Output each line of the data below exactly, omitting any image.

####################

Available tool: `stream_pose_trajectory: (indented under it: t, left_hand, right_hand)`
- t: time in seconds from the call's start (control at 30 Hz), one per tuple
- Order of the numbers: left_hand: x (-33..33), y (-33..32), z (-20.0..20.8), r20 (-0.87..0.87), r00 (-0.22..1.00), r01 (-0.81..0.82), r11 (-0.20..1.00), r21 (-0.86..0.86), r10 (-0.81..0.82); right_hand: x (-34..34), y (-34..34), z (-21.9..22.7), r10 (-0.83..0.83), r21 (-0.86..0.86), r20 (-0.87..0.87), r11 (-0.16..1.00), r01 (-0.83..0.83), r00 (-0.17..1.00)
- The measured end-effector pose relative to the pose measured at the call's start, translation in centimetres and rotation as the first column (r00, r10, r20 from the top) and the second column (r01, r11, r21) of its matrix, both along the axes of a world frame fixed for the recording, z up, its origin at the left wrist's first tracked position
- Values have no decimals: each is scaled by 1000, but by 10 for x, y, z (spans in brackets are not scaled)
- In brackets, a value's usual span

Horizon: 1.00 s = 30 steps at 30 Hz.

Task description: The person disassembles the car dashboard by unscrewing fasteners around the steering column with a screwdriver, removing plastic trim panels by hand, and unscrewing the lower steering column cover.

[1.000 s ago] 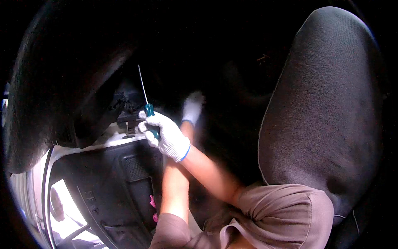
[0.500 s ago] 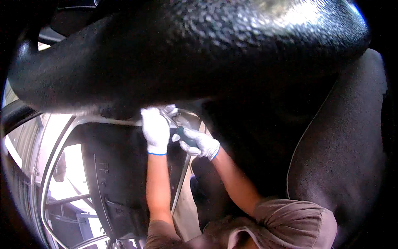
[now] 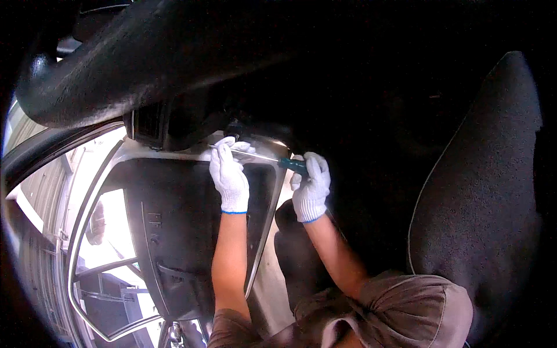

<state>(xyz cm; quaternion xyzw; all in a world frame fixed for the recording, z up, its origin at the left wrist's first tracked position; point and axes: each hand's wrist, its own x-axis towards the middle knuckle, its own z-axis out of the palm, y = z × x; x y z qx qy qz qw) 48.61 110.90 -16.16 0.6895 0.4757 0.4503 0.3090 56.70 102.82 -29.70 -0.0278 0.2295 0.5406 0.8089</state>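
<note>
Since the earlier frame, both hands were shifted lower under the glossy black dashboard (image 3: 174,64). The green-handled screwdriver (image 3: 272,159) is clamped in the right hand (image 3: 311,187); its thin metal shaft is pinched by the left hand (image 3: 229,174), near the dark underside edge. Little open room is left beside the fabric seat (image 3: 476,203).

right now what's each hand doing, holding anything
Left hand: closed round the thin metal shaft of the screwdriver, near its tip.
Right hand: closed on the screwdriver's green handle.
</note>
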Motion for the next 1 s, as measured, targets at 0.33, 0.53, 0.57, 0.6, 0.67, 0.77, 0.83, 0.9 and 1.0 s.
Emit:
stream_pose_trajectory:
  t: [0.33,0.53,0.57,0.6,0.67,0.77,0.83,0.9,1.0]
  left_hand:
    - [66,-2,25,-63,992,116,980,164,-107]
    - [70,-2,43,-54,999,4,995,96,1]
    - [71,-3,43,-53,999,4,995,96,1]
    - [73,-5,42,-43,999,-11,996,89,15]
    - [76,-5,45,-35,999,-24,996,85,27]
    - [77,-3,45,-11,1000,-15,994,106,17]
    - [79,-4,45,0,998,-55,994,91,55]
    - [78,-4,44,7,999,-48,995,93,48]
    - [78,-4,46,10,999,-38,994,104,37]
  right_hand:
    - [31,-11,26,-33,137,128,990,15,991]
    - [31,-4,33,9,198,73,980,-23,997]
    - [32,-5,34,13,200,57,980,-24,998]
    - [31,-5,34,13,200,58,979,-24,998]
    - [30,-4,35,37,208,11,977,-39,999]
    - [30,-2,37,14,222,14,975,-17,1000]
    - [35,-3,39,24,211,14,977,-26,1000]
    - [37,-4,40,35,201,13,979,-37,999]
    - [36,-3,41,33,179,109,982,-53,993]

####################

PROBLEM SOLUTION
Available tool: `stream_pose_trajectory: (indented under it: t, left_hand, right_hand)`
- t: time in seconds from the call's start (control at 30 Hz), one per tuple
- Order of the numbers: left_hand: x (-33..33), y (-33..32), z (-20.0..20.8), r20 (-0.87..0.87), r00 (-0.22..1.00), r01 (-0.81..0.82), r11 (-0.20..1.00), r21 (-0.86..0.86), r10 (-0.81..0.82); right_hand: x (-34..34), y (-34..34), z (-21.9..22.7), r10 (-0.83..0.83), r21 (-0.86..0.86), r20 (-0.87..0.87), r11 (-0.16..1.00), r01 (-0.83..0.83), r00 (-0.17..1.00)
- The measured end-effector pose relative to the pose measured at the call's start, translation in centimetres and rotation as the first column (r00, r10, r20 from the top) and the second column (r01, r11, r21) of its matrix, both along the axes of a world frame fixed for the recording, z up, its origin at the left wrist's first tracked position
- Values have no decimals: each is scaled by 1000, but by 10 for x, y, z (spans in brackets are not scaled)
- In brackets, a value's usual span

Horizon: 1.00 s = 30 steps at 30 Hz.

Task description: The person disassembles the car dashboard by unscrewing fasteners around the steering column with a screwdriver, removing plastic trim panels by hand, and unscrewing the lower steering column cover.

[1.000 s ago] 
[0.500 s ago] 
[now] 

<state>(xyz cm; quaternion xyzw; all in a world frame fixed for the recording, z up, its origin at the left wrist's first tracked position; point and axes: each hand's wrist, its own x-axis towards the middle knuckle, its own z-axis out of the palm, y = z × x; x y z qx qy qz qw) 48.61 110.90 -16.16 0.6895 0.4757 0.4503 0.3090 56.70 102.82 -29.70 -0.0278 0.2295 0.5406 0.8089</state>
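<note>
Since the earlier frame, both hands were shifted lower under the glossy black dashboard (image 3: 174,64). The green-handled screwdriver (image 3: 272,159) is clamped in the right hand (image 3: 311,187); its thin metal shaft is pinched by the left hand (image 3: 229,174), near the dark underside edge. Little open room is left beside the fabric seat (image 3: 476,203).

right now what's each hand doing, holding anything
Left hand: closed round the thin metal shaft of the screwdriver, near its tip.
Right hand: closed on the screwdriver's green handle.
</note>
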Motion for the next 1 s, as measured, targets at 0.33, 0.53, 0.57, 0.6, 0.67, 0.77, 0.83, 0.9 and 1.0 s.
Emit:
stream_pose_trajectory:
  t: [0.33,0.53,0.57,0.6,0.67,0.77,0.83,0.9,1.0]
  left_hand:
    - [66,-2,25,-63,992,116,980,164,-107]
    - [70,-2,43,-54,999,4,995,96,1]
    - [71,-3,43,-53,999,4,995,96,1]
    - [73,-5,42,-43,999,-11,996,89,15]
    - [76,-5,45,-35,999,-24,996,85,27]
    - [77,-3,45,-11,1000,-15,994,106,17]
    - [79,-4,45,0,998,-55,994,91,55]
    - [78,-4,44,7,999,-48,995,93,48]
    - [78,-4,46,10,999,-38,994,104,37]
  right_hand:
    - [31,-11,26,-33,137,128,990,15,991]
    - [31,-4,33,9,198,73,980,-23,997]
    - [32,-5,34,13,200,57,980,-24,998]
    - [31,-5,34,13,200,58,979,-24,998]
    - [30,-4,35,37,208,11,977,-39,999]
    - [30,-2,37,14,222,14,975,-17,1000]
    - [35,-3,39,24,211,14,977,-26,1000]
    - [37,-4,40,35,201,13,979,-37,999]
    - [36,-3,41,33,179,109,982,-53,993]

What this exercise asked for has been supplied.